> Problem to work on:
From the listing below, copy each line where "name" occurs.

BEGIN

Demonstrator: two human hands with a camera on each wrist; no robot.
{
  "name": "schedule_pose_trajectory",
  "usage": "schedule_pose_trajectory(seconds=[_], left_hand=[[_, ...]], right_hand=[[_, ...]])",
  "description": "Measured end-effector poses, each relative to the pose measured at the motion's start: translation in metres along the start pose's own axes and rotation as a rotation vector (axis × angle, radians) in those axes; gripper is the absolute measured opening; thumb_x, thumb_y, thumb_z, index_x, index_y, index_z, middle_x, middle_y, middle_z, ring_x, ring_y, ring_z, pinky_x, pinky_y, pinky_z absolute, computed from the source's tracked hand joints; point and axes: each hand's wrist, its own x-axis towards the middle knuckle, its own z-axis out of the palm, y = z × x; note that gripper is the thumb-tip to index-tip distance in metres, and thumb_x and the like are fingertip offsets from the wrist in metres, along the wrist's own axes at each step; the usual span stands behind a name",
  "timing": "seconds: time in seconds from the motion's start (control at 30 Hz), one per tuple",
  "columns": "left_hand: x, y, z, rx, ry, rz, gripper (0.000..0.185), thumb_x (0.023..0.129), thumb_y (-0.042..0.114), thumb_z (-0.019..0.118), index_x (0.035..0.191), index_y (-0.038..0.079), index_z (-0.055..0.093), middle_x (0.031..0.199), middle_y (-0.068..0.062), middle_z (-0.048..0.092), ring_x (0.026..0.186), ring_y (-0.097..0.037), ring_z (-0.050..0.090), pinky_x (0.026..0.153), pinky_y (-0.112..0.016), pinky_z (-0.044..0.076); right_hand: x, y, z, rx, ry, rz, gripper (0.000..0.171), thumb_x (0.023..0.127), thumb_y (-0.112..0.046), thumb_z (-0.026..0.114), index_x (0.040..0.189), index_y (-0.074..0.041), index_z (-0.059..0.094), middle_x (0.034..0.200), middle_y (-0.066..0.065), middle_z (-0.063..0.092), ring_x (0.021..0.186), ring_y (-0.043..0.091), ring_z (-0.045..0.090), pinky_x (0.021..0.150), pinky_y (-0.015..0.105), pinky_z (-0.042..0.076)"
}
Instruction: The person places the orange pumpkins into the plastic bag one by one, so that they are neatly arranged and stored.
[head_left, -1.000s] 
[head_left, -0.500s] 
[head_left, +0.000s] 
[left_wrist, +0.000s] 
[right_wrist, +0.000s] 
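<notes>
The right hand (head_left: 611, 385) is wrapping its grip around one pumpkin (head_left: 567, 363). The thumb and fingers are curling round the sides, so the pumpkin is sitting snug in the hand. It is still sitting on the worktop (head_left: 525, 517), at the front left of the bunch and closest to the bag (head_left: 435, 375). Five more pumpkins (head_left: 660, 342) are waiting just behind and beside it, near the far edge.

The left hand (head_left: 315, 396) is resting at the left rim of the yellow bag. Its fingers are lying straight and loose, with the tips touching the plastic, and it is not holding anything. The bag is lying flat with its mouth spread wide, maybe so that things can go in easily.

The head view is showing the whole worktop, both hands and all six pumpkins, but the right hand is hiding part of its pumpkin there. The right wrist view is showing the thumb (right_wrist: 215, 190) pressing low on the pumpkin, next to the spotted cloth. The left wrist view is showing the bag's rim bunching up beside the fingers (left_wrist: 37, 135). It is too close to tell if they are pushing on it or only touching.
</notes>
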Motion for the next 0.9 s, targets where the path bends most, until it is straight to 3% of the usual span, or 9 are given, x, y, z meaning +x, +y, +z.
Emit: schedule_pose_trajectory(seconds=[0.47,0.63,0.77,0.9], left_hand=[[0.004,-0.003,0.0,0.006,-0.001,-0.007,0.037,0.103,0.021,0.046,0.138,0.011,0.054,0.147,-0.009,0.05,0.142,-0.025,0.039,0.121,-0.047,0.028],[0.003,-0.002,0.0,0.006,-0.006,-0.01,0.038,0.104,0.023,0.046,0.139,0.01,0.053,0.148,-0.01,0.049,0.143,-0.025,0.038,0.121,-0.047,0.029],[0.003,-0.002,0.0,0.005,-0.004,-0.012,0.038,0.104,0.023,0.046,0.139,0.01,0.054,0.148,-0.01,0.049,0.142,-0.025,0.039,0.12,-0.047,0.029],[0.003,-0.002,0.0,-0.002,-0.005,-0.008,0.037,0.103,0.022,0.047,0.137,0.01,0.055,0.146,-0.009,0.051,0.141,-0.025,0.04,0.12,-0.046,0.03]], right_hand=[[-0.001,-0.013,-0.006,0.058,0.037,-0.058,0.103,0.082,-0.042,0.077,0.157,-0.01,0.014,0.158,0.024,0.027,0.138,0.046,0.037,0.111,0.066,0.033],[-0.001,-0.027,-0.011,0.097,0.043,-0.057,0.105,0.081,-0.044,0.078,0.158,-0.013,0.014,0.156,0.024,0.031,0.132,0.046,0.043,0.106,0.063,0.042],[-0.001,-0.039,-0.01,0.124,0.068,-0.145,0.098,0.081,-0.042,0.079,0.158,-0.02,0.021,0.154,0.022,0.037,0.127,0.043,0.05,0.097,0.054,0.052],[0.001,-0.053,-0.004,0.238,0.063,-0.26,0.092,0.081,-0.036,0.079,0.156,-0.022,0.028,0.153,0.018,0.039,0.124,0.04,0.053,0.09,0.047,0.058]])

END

> Solution for this task:
  "name": "schedule_pose_trajectory",
  "description": "Measured end-effector poses, each relative to the pose measured at the motion's start: translation in metres along the start pose's own axes and rotation as a rotation vector (axis × angle, radians) in those axes; gripper is the absolute measured opening; thumb_x, thumb_y, thumb_z, index_x, index_y, index_z, middle_x, middle_y, middle_z, ring_x, ring_y, ring_z, pinky_x, pinky_y, pinky_z absolute, computed from the source's tracked hand joints; point and axes: each hand's wrist, its own x-axis towards the middle knuckle, its own z-axis out of the palm, y = z × x; note that gripper is the thumb-tip to index-tip distance in metres, and thumb_x and the like are fingertip offsets from the wrist in metres, along the wrist's own axes at each step; the usual span stands behind a name",

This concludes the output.